Worldwide, ‘“more than 25 million Americans and more than 400 million people suffer from one of over 7000 rare conditions” (3). Most of these patients suffer on a “diagnostic odyssey” with uncertainty, no diagnosis, and only treatments that “might work”. With precision medicine, genetic tenting could help speed up the process and improve the probability of a diagnosis.

However, what are the ethical implications of this potential research?

Utilizing the technique of precision medicine has little to no ability to avoid breaching personal information. The center of this technique is based upon invasive personal data surrounding one’s lifestyle as well as specific family genetic lines. Some commonly discussed issues are privacy, informed consent, shared decision making, social justice, regulation of human subjects, and more (4). However, researchers have worked hard to minimize the negative implications with ideas such as “treating individuals as partners rather than only as prospective human subjects” (2). Most important is the clear explanation of the role of participants and informed consent into any specific study. With rare genetic diseases, this is even more imperative as it is much more difficult to gather data as a result of significantly less affected and diagnosed patients compared to common diseases such as diabetes.

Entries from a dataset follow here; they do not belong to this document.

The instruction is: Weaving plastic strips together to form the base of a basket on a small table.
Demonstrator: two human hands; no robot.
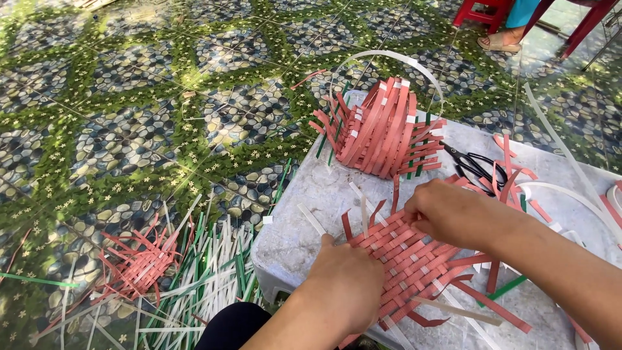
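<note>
A flat woven mat of red plastic strips [414, 266] lies on a low grey table [304, 227]. My left hand [346, 285] presses on the mat's near left edge, fingers curled over the strips. My right hand [447, 210] rests on the mat's far edge, fingers closed on red strips there. Loose red strip ends stick out around the mat. A white strip [311, 219] lies just left of it.
A half-woven red basket [382, 133] with a white hoop handle stands at the table's far side, black scissors [476, 165] beside it. Green, white and red strips [194, 272] and another red woven piece [139, 262] lie on the patterned floor. A person's sandalled foot [499, 42] is by red chair legs.
</note>
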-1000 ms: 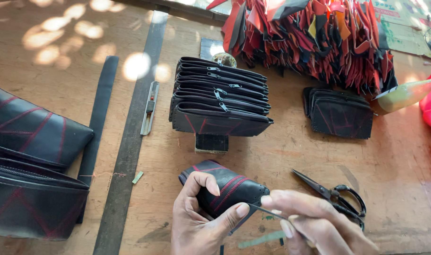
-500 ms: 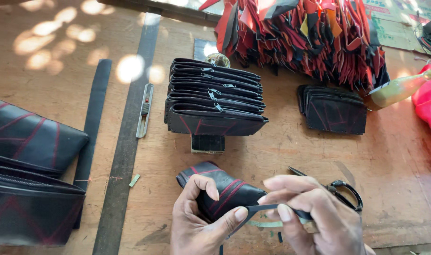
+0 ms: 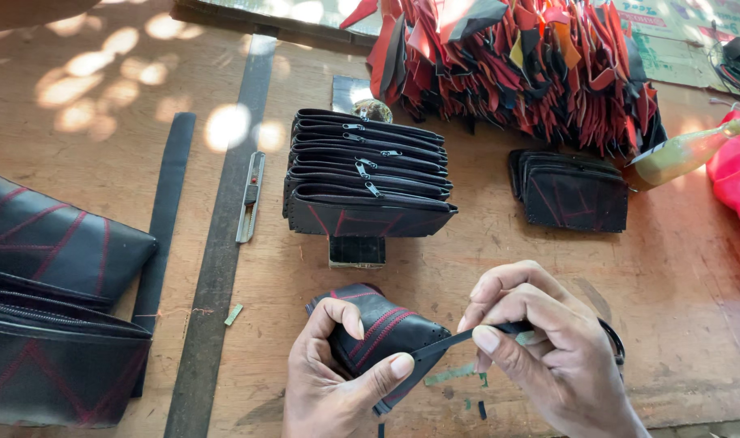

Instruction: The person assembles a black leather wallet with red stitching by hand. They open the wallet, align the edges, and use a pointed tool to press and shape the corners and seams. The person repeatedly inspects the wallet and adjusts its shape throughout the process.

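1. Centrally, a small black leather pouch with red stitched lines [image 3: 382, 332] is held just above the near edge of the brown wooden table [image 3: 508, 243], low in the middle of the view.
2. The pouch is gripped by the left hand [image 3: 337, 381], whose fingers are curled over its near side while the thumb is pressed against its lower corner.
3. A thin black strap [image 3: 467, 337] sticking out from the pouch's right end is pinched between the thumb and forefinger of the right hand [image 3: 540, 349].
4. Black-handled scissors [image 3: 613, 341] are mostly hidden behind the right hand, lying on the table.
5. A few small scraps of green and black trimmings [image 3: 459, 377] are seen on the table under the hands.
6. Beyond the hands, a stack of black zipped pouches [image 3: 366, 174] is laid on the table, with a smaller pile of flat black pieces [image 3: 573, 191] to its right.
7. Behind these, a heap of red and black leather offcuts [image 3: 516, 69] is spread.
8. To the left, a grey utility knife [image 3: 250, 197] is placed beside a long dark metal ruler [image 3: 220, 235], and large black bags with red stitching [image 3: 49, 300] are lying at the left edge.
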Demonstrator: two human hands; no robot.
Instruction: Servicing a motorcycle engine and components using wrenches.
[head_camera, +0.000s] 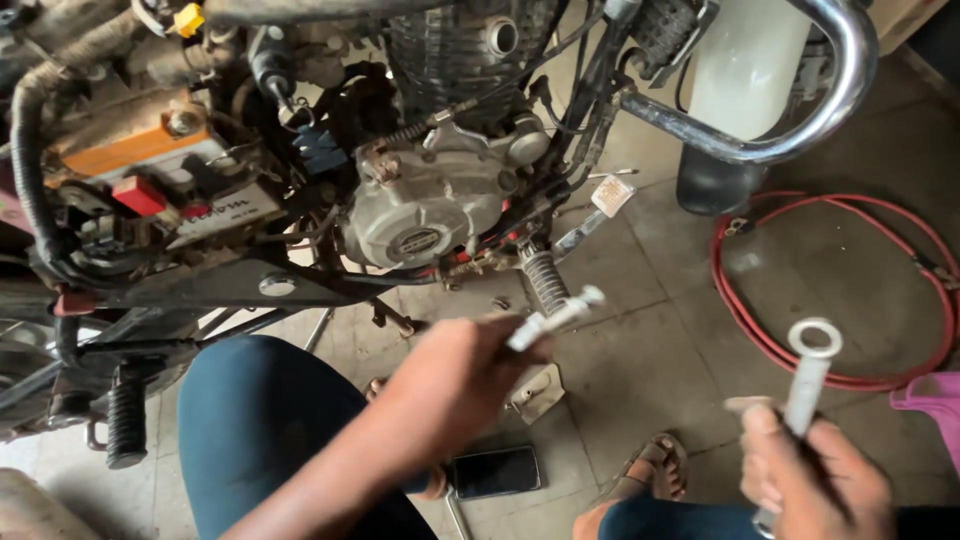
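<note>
Small metal part (556, 318) pinched in closed left hand (455, 385), ring-ended tool (806, 375) gripped in closed right hand (815, 480). Part could be dropped onto the phone (497, 471) if the loose pinch slips.

The short metal tool (556, 318) is a slim, silvery piece with a knobbed tip, gripped at its lower end in the left hand (450, 385) and tilted up to the right, held in the air just below the motorcycle's ribbed foot peg. The ring-ended wrench (806, 378) — pale grey, with a round closed eye at the top — stands almost upright in the right hand (815, 480), well apart from the first tool, above the tiled floor.
</note>
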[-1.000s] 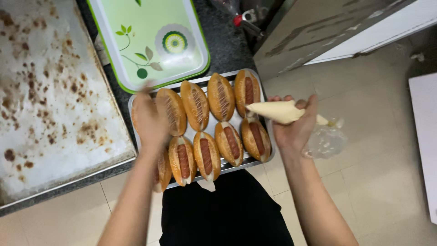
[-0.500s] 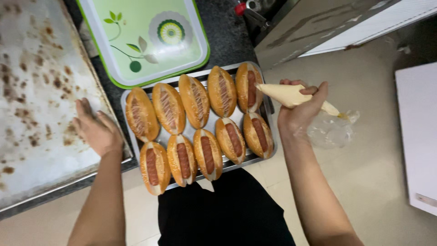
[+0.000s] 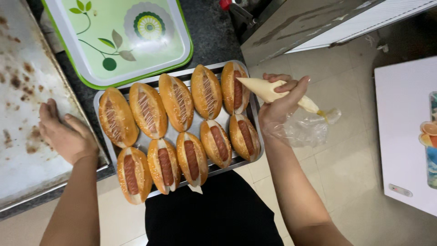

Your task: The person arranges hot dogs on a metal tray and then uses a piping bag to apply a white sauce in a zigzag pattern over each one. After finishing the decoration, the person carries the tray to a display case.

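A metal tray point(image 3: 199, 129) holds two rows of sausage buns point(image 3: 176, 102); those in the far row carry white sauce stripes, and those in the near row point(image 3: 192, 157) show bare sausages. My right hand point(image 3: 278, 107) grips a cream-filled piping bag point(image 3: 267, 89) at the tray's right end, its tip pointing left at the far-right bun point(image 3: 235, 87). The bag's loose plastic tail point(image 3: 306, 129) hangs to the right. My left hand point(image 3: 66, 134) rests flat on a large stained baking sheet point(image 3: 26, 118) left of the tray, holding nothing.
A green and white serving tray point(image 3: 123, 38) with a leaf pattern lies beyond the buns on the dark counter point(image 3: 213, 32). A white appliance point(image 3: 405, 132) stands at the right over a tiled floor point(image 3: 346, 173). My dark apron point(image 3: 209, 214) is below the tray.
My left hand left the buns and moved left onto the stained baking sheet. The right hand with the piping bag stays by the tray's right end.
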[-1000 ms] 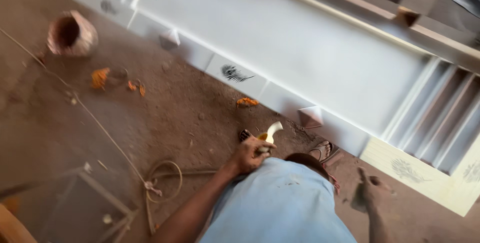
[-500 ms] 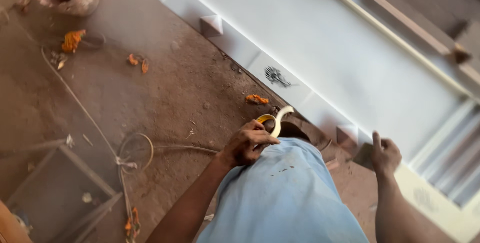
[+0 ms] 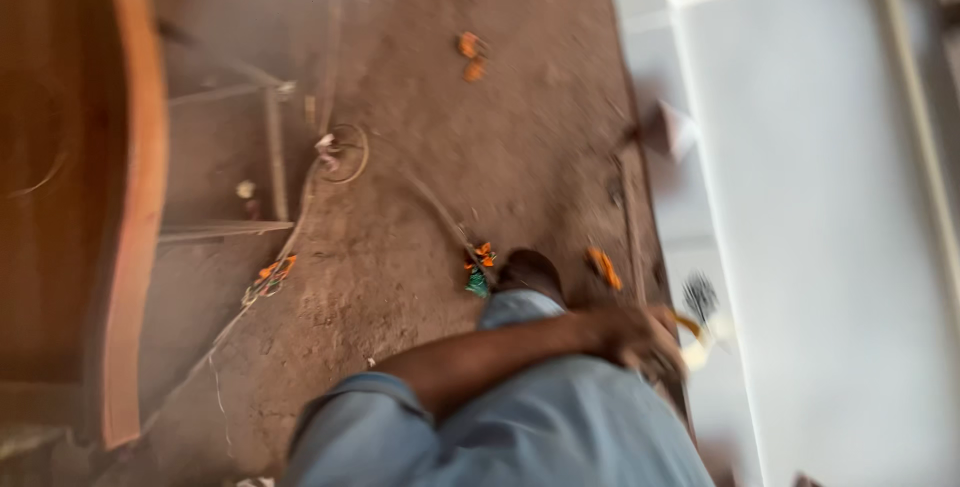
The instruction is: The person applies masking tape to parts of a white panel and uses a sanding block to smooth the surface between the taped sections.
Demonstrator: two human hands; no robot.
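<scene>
The picture is blurred by motion. My left hand (image 3: 640, 337) reaches across my knee in blue-grey trousers (image 3: 520, 427) and is closed on a pale, yellow-handled tool (image 3: 700, 342), which looks like a scraper. The tool's tip lies at the left edge of a large white panelled board (image 3: 830, 247) that lies flat on the dirt floor. My dark shoe (image 3: 530, 272) shows just above the knee. My right hand is out of the picture.
A curved brown wooden piece (image 3: 130, 197) fills the left side. Beside it lie a thin metal frame (image 3: 270, 157) and a looped cable (image 3: 345, 152). Orange scraps (image 3: 470, 52) dot the brown dirt floor (image 3: 420, 227).
The view has swung round, so the white board now runs down the right side and the wooden piece has come in at left. My right hand has left the picture. The left hand still holds the tool.
</scene>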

One ongoing application is being conducted at Columbia University with the DISCOVER program aimed at diagnosing and treating rare diseases. As a part of the Columbia Precision Medicine Initiative, researchers are utilizing data from patients’ genome-sequencing and other information relative to delivery of comprehensive genomic information in order to construct models of identified diseases for future patients. With these tools, templates, and information, potential future diagnosis will be more aprehensible and save patients some of the long odyssey others have suffered through.